要除却認定実務マニュアル

「マンションの建替え等の円滑化に関する法律」改正による要除却認定対象の拡充(火災安全性不足・外壁等剥落危険性・配管設備腐食等・バリアフリー不適合)から、これまで耐震性不足マンションにのみに適用されていた容積率緩和特例・マンション敷地売却事業の対象も拡充されました(令和3年12月20日施行)。

「要除却認定実務マニュアル」は、拡充された認定の基準、建物の調査・判定方法、申請手続の方法等を具体的に示し、要除却認定実務の円滑化を目的としています。

特定行政庁による認定の対象は、生命・身体に危険性があるもの(耐震性不足・火災安全性不足・外壁等剥落危険性)と、生活インフラに問題があるもの(配管設備腐食等・バリアフリー不適合)に大別され、生命・身体に危険性がある対象の認定を、特に「特定要除却認定」とする。

「要除却認定」を受けた場合、マンションの建替えの際に「容積率緩和」特例の適用対象となり、「特定要除却認定」を受けた場合は、加えて、「マンション敷地売却事業」及び「団地型マンションにおける敷地分割事業」の対象となる。

「要除却認定」は、老朽化が進み維持修繕が困難なマンションの建替え等の円滑化を目的とし、「認定基準」は、マンションを除却しなければならない基準ではなく、「除却」が合理的に選択肢の一つとなる基準である。
容積率緩和等を必要としない通常の建替え・改修・修繕が合理的と判断される場合は、要除却認定を取得する必要はないが、認定基準を指標としてマンション老朽化のチェックは有効であるとしている。

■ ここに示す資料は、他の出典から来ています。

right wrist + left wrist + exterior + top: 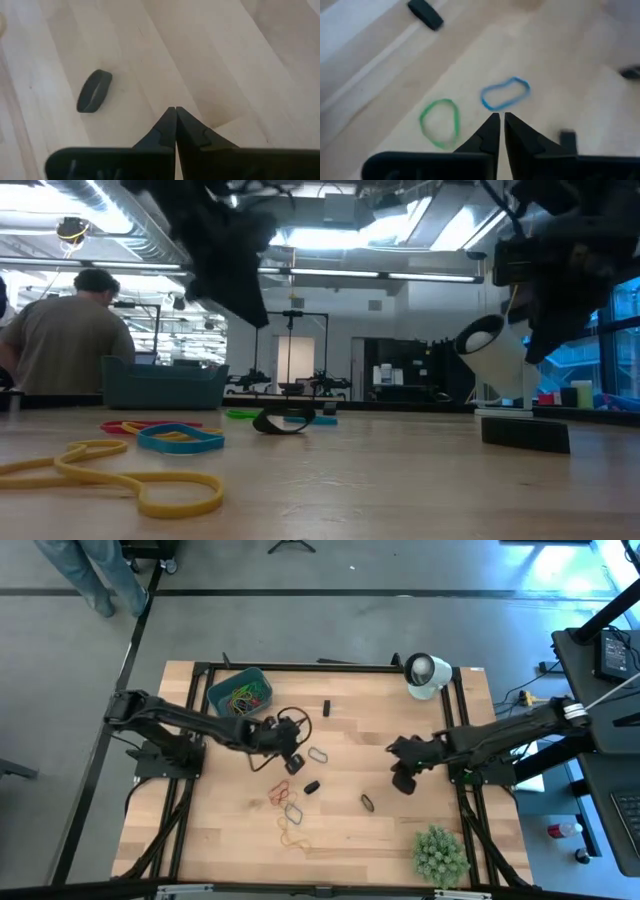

管理者等による要除却認定の申請にあたっては、耐震性不足・火災安全性不足・外壁等剥落危険性・配管設備腐食等・バリアフリー不適合のうちいずれかの基準への該当が必要であるため、対象マンションにおける方針・建物の劣化状況・希望する特例制度を踏まえ、調査・判定に係る管理組合の負担が少ない基準の選定が効率的とされる。

一方、認定を受けたマンションの区分所有者には、除却の努力義務があり、都道府県知事等は、区分所有者に必要な指導・助言ができ、正当な理由なく除却が行われていないときは、指示・公表ができるとしている。